Work required:
Scan the listing below for the word "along" and copy every line where it occurs.

Dataset excerpt:
= = = = = = =

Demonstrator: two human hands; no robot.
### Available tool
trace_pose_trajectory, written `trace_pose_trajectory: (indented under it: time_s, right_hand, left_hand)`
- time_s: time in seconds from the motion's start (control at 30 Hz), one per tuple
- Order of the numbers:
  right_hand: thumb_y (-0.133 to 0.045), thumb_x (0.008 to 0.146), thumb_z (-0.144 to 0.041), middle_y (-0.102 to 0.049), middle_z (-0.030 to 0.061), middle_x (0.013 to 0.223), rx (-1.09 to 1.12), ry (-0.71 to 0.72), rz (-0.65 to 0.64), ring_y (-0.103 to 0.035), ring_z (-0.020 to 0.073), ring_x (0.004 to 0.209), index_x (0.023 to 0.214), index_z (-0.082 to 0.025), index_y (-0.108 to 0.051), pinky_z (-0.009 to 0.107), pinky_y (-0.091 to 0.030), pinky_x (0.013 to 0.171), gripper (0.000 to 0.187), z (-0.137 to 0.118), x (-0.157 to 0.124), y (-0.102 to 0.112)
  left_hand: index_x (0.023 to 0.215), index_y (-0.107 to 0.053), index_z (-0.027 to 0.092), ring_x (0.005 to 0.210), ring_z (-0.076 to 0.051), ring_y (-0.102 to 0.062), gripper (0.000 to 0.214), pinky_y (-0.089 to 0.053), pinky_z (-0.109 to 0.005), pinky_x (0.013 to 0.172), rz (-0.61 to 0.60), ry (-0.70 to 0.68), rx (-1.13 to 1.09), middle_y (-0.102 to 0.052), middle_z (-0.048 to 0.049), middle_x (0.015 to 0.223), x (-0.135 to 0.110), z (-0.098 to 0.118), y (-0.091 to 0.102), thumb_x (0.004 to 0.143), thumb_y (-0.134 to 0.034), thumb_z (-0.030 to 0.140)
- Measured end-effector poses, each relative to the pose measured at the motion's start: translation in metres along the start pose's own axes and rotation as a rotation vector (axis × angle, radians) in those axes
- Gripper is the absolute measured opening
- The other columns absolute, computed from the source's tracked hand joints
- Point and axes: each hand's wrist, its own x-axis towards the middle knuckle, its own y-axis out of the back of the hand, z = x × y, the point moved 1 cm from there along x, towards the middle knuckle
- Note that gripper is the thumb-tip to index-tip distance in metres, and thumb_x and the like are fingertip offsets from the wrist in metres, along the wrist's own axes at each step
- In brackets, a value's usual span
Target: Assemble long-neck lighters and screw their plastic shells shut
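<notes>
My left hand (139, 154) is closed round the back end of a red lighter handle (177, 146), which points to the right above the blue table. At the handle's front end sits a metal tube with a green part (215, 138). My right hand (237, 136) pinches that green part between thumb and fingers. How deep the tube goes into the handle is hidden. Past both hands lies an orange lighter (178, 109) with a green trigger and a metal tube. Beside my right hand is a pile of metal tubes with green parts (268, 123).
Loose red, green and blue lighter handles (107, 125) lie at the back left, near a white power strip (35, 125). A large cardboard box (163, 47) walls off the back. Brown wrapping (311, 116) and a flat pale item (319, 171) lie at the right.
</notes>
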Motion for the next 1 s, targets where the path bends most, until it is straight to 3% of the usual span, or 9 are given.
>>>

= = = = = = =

Answer space:
- Measured end-effector poses, each relative to the pose measured at the motion's start: translation in metres along the start pose's own axes and rotation as a rotation vector (axis × angle, radians) in those axes
- Point and axes: each hand's wrist, its own x-axis towards the middle knuckle, its own y-axis out of the back of the hand, z = x × y, the point moved 1 cm from there along x, towards the middle knuckle
- Note that gripper is the thumb-tip to index-tip distance in metres, and thumb_x and the like are fingertip offsets from the wrist in metres, along the wrist's own axes at each step

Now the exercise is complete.